Now on to the mystical and I'll let UBS' Art Cashin take it from here. I'll just say that on one hand there's enough history and data out there that you can justify almost any position you want to take, but on the other hand, there are some strangely accurate market behaviors on certain days as the Trader's Almanac points out every day.

From Art...


The legendary trader W.D. Gann reportedly claimed that capital and commodity markets tend to top on or around September 22nd more oft than on any other day of the year. There is not apparent economic logic behind this reported observation, but the notion might very well have a certain appeal to astrologers, in as much as September 22nd happens to be the usual date of the Autumnal Equinox…the day that the earth crosses the Sun’s equator going south, and one of the two dates each year that the days and nights are of equal duration.
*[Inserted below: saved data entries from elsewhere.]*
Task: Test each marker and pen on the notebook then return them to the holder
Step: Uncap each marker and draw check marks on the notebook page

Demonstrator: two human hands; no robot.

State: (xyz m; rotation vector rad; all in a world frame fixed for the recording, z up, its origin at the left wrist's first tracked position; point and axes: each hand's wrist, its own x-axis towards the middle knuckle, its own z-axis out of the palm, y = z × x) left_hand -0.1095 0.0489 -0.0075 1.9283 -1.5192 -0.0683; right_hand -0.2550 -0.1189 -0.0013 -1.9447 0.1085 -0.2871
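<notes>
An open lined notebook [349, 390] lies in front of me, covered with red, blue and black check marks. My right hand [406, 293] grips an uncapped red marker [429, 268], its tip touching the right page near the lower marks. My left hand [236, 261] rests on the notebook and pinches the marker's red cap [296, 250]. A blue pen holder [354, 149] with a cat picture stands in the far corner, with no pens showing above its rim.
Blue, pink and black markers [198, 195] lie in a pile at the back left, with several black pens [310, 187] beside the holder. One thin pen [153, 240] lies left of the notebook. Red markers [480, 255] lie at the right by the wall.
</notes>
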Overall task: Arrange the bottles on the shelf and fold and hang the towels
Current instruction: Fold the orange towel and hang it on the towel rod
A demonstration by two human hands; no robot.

This is the day which, according to ancient lore, the Sun enters its “Fall,” thereby reversing for a time the rising animal spirits and other good things associated with Spring and Summer, and setting the stage for untoward events to unfold. Apparently this concept is so ancient it pre-dates even the oldest Mesopotamian culture.

Initially, we never took such notions seriously. This was despite the authority of W.D. Gann and even despite the research from the Department of Neuranatomy at Yale Medical School, which discovered that the human nervous system typically undergoes measurable perturbations during the late September time period (and in mid-March as well). However, subsequent to hearing of Gann’s proposed rule, and of Yale’s medical research, we have experienced firsthand the October Massacre of 1978; the October Massacre of 1987; the October Crashette of 1989; the 1997 Asian Collapse; the Long Term Capital rescue on September 23, 1998, etc. Also, remember the great Gold Boom of the 1970s, while bullion peaked on January 21, 1980, the Gold and Silver stocks made their all time bull market highs on September 22, 1980.

This day also saw the major peak of many oil stocks, which were enjoying a parallel bull market at the time. Also prior to the Great Crash of 1929, the last stock index to make its then all time peak… the Dow Jones Utility Average… did so on September 21, 1929. Even as far back as 1873, there was such a panic that the New York Stock Exchange voted, on September 21st to temporarily close its doors...

Besides stock market moves, numerous currency market moves also have keyed off this date. On September 21, 1931, for example, the British pound was devalued 28% overnight… from $4.84 to $3.50. Also, the now famous Plaza Accord of September 21, 1985, which started a dramatic run in currencies, occurred on the exact 54th anniversary of Britain’s leaving the gold standard. And recall a decade or so ago in 1992 when the French vote on the Maastricht European Exchange Rate Treaty was set for Sunday, September 20th. The British pound sterling collapsed a few days immediately previous to this vote… And finally, recall that the historic Gould-Fisk Gold Corner Panic” saw riot conditions as Gold peaked exactly on September 21st… the year was 1869.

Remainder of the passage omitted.